Exercise details:
Write out the whole listing exactly as it stands.

Information supplied:
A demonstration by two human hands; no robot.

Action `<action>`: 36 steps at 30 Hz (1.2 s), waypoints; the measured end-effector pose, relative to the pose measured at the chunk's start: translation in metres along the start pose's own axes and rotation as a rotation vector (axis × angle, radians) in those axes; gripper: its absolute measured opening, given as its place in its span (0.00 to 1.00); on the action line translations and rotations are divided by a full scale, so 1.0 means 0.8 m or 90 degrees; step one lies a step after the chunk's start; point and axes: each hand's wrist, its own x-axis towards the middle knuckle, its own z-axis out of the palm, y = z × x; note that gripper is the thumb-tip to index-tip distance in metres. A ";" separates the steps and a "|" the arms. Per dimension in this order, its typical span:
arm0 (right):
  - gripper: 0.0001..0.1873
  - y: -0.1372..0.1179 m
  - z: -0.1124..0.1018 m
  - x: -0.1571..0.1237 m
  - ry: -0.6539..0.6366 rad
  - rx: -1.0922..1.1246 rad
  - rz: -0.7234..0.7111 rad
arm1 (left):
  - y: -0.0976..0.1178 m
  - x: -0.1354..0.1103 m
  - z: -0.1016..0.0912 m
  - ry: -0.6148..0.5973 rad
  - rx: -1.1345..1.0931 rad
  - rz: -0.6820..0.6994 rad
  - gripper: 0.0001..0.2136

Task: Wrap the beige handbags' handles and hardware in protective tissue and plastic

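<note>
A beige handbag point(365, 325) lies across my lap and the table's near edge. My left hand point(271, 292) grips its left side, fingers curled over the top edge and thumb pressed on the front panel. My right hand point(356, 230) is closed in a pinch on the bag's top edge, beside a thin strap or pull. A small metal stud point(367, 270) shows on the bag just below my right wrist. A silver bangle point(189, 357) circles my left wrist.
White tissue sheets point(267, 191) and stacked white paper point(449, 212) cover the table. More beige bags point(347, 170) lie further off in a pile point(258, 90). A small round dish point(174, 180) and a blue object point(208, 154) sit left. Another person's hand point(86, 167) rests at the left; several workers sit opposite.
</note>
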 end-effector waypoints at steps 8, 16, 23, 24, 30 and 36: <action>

Response area:
A demonstration by two human hands; no robot.

Action `<action>`: 36 steps at 30 Hz (1.2 s), waypoints; the measured end-effector pose, relative to the pose measured at the chunk's start: translation in metres along the start pose's own axes and rotation as a rotation vector (axis × angle, radians) in those axes; gripper: its absolute measured opening, given as its place in its span (0.00 to 1.00); on the action line translations and rotations are divided by a full scale, so 1.0 means 0.8 m or 90 degrees; step one lies a step after the chunk's start; point and axes: each hand's wrist, its own x-axis towards the middle knuckle, its own z-axis out of the palm, y = z × x; note that gripper is the thumb-tip to index-tip distance in metres. A ";" separates the steps and a "|" the arms. Per dimension in this order, its typical span:
arm0 (right):
  - gripper: 0.0001..0.1873
  - y: -0.1372..0.1179 m
  - z: -0.1124..0.1018 m
  - x: -0.1571..0.1237 m
  - ry: -0.6539..0.6366 rad
  - rx: -1.0922..1.1246 rad
  - rz: -0.7234..0.7111 rad
arm1 (left):
  - y: -0.0976..0.1178 m
  - x: -0.1354..0.1103 m
  - z: -0.1016..0.0912 m
  - ry: -0.6148..0.5973 rad
  - rx: -1.1345..1.0931 rad
  - rz: -0.6820..0.6994 rad
  - gripper: 0.0001..0.2136

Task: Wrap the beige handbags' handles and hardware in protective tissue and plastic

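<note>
A beige handbag point(365, 325) lies across my lap and the table's near edge. My left hand point(271, 292) grips its left side, fingers curled over the top edge and thumb pressed on the front panel. My right hand point(356, 230) is closed in a pinch on the bag's top edge, beside a thin strap or pull. A small metal stud point(367, 270) shows on the bag just below my right wrist. A silver bangle point(189, 357) circles my left wrist.
White tissue sheets point(267, 191) and stacked white paper point(449, 212) cover the table. More beige bags point(347, 170) lie further off in a pile point(258, 90). A small round dish point(174, 180) and a blue object point(208, 154) sit left. Another person's hand point(86, 167) rests at the left; several workers sit opposite.
</note>
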 end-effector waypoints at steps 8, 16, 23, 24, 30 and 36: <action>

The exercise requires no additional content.